▸ **WHAT NEEDS TO BE DONE**:
Before you finish, make sure every line below has been written out exactly.

▸ **AVAILABLE DATA**:
···

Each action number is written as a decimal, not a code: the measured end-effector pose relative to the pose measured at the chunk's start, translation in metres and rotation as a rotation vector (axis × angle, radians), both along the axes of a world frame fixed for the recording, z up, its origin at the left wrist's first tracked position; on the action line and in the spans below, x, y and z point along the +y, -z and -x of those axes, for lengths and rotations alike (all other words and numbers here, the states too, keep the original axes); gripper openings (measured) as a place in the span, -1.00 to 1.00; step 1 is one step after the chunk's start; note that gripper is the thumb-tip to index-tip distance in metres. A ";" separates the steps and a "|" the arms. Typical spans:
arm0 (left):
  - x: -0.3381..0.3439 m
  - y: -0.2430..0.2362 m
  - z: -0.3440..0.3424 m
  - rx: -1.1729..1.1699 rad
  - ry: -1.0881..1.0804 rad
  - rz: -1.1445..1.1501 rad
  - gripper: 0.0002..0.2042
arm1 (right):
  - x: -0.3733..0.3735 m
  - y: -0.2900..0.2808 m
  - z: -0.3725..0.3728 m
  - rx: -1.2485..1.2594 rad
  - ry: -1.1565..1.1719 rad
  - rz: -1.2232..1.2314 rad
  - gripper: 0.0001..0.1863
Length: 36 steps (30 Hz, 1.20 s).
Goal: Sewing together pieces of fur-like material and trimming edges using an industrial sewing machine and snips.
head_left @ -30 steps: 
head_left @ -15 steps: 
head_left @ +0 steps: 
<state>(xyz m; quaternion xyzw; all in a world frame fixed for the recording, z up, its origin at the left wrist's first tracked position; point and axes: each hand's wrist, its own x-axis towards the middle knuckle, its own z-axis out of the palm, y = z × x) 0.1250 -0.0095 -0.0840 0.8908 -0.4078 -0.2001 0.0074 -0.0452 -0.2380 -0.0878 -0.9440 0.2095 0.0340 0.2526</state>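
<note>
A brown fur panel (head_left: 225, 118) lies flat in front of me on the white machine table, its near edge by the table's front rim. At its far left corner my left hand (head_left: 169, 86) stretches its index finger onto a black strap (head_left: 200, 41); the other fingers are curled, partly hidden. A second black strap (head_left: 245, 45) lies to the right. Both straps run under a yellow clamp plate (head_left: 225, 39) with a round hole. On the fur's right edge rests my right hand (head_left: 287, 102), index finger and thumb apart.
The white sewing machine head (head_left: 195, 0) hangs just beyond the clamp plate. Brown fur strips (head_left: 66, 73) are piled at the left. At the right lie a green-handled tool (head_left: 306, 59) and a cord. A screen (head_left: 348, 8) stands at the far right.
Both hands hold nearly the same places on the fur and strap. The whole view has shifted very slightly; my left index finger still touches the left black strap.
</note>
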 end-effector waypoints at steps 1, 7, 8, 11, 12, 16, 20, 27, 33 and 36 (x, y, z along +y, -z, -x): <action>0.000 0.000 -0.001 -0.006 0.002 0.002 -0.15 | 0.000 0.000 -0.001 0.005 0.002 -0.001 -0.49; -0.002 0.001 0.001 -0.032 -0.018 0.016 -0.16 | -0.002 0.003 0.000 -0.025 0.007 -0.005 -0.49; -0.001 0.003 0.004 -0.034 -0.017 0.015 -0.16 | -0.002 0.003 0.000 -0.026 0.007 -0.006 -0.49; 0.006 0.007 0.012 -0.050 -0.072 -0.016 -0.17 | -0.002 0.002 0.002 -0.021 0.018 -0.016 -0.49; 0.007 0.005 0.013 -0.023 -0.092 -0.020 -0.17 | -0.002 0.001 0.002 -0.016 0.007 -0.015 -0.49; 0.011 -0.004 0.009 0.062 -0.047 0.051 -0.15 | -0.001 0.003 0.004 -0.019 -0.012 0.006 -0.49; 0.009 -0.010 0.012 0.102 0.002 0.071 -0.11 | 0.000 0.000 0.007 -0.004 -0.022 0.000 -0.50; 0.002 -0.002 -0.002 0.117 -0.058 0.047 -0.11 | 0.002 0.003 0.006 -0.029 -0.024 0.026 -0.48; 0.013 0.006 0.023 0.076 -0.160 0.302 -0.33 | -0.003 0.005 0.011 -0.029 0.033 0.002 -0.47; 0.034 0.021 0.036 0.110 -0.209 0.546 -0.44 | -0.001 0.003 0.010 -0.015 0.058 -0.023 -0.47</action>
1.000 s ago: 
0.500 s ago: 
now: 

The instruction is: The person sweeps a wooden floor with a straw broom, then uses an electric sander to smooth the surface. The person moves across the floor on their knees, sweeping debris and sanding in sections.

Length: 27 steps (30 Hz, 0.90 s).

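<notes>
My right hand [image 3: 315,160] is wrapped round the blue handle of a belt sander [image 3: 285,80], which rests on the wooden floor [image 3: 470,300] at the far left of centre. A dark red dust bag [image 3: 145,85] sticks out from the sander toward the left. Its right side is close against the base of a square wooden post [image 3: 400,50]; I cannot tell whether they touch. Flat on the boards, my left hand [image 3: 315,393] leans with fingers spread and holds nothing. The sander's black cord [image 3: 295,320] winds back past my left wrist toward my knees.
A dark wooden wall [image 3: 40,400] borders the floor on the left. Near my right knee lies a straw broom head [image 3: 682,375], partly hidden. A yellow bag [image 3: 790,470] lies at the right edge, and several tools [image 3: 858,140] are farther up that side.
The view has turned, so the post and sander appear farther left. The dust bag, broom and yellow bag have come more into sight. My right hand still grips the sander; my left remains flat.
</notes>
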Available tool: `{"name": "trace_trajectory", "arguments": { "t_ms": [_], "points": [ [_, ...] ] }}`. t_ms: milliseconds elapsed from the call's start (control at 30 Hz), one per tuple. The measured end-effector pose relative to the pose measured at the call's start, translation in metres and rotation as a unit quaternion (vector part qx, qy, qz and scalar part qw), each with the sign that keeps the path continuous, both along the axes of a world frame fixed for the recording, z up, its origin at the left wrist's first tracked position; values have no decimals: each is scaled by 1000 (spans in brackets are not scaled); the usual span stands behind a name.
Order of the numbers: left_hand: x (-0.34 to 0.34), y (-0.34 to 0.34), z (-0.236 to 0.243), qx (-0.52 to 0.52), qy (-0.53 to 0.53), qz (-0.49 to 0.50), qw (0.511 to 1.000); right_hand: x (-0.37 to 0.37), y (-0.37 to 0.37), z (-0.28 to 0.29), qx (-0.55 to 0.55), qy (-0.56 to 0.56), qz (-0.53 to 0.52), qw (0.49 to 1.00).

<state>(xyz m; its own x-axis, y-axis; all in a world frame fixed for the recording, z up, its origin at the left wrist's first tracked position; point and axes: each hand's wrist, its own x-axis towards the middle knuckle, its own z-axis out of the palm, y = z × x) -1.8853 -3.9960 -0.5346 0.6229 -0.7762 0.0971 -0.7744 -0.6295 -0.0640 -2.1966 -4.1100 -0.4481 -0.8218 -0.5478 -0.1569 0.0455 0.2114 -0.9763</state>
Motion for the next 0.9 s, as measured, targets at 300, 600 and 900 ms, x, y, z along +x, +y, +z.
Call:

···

▸ **FINISHED TASK**:
Each action number is written as a decimal, not a code: the measured end-effector pose relative to the pose measured at the chunk's start, translation in metres and rotation as a rotation vector (axis × angle, radians), both along the axes of a world frame fixed for the recording, z up, its origin at the left wrist's first tracked position; on the action line and in the spans below, x, y and z point along the +y, -z and -x of those axes, for lengths and rotations alike (all other words and numbers here, the states too, keep the original axes); gripper openings (measured) as a place in the span, -1.00 to 1.00; step 1 is one step after the chunk's start; note that gripper is the thumb-tip to index-tip distance in metres. A ";" separates the steps and a "|" the arms. Typical spans:
arm0 (left):
  - x: -0.3381..0.3439 m
  - y: -0.2430..0.2362 m
  - z: -0.3440..0.3424 m
  - rx: -1.1729..1.1699 rad
  - ry: -1.0881..1.0804 rad
  - rz: -1.1445..1.1501 rad
  - gripper: 0.0002..0.2042
arm1 (right):
  - x: -0.3733..0.3735 m
  - y: -0.2900..0.2808 m
  - z: -0.3725..0.3728 m
  - rx: -1.2485..1.2594 rad
  - ry: -1.1565..1.1719 rad
  - rz: -1.2232..1.2314 rad
  - gripper: 0.0001..0.1863
Length: 36 steps (30 Hz, 1.20 s).
Goal: Sewing together pieces of fur-like material and trimming edges using an industrial sewing machine and snips.
head_left @ -30 steps: 
head_left @ -15 steps: 
head_left @ +0 steps: 
<state>(xyz m; quaternion xyzw; all in a world frame fixed for the recording, z up, its origin at the left wrist's first tracked position; point and axes: each hand's wrist, its own x-axis towards the middle knuckle, its own z-axis out of the palm, y = z × x) 0.1250 -0.0095 -0.0840 0.8908 -0.4078 -0.2001 0.0074 -0.0452 -0.2380 -0.0878 -0.9440 0.2095 0.0340 0.2526</state>
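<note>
A brown fur panel (head_left: 225, 118) lies flat in front of me on the white machine table, its near edge by the table's front rim. At its far left corner my left hand (head_left: 169, 86) stretches its index finger onto a black strap (head_left: 200, 41); the other fingers are curled, partly hidden. A second black strap (head_left: 245, 45) lies to the right. Both straps run under a yellow clamp plate (head_left: 225, 39) with a round hole. On the fur's right edge rests my right hand (head_left: 287, 102), index finger and thumb apart.
The white sewing machine head (head_left: 195, 0) hangs just beyond the clamp plate. Brown fur strips (head_left: 66, 73) are piled at the left. At the right lie a green-handled tool (head_left: 306, 59) and a cord. A screen (head_left: 348, 8) stands at the far right.
Both hands hold nearly the same places on the fur and strap. The whole view has shifted very slightly; my left index finger still touches the left black strap.
</note>
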 end-effector waypoints at steps 1, 7, 8, 11, 12, 16, 20, 27, 33 and 36 (x, y, z along +y, -z, -x): <action>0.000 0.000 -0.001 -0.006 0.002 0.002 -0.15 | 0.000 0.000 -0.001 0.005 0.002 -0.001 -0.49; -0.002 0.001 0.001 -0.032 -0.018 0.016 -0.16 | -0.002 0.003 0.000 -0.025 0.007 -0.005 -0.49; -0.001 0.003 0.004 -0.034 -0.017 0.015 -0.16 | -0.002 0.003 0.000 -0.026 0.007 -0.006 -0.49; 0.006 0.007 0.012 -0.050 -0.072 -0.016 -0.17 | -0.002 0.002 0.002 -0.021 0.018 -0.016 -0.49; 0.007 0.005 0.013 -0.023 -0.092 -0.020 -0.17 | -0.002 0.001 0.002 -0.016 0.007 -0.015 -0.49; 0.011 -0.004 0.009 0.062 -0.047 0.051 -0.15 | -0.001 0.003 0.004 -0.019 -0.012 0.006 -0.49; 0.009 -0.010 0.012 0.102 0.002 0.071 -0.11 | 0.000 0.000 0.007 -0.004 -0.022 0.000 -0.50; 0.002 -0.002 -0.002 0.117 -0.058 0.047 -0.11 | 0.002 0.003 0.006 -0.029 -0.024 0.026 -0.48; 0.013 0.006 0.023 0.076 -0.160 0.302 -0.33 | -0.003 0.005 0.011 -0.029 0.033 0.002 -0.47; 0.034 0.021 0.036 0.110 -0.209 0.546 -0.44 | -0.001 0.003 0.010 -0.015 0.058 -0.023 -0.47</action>
1.000 s ago: 
0.500 s ago: 
now: 

The instruction is: The person sweeps a wooden floor with a straw broom, then uses an electric sander to smooth the surface. The person moves across the floor on their knees, sweeping debris and sanding in sections.

Length: 27 steps (30 Hz, 0.90 s).

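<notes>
My right hand [image 3: 315,160] is wrapped round the blue handle of a belt sander [image 3: 285,80], which rests on the wooden floor [image 3: 470,300] at the far left of centre. A dark red dust bag [image 3: 145,85] sticks out from the sander toward the left. Its right side is close against the base of a square wooden post [image 3: 400,50]; I cannot tell whether they touch. Flat on the boards, my left hand [image 3: 315,393] leans with fingers spread and holds nothing. The sander's black cord [image 3: 295,320] winds back past my left wrist toward my knees.
A dark wooden wall [image 3: 40,400] borders the floor on the left. Near my right knee lies a straw broom head [image 3: 682,375], partly hidden. A yellow bag [image 3: 790,470] lies at the right edge, and several tools [image 3: 858,140] are farther up that side.
The view has turned, so the post and sander appear farther left. The dust bag, broom and yellow bag have come more into sight. My right hand still grips the sander; my left remains flat.
</notes>
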Available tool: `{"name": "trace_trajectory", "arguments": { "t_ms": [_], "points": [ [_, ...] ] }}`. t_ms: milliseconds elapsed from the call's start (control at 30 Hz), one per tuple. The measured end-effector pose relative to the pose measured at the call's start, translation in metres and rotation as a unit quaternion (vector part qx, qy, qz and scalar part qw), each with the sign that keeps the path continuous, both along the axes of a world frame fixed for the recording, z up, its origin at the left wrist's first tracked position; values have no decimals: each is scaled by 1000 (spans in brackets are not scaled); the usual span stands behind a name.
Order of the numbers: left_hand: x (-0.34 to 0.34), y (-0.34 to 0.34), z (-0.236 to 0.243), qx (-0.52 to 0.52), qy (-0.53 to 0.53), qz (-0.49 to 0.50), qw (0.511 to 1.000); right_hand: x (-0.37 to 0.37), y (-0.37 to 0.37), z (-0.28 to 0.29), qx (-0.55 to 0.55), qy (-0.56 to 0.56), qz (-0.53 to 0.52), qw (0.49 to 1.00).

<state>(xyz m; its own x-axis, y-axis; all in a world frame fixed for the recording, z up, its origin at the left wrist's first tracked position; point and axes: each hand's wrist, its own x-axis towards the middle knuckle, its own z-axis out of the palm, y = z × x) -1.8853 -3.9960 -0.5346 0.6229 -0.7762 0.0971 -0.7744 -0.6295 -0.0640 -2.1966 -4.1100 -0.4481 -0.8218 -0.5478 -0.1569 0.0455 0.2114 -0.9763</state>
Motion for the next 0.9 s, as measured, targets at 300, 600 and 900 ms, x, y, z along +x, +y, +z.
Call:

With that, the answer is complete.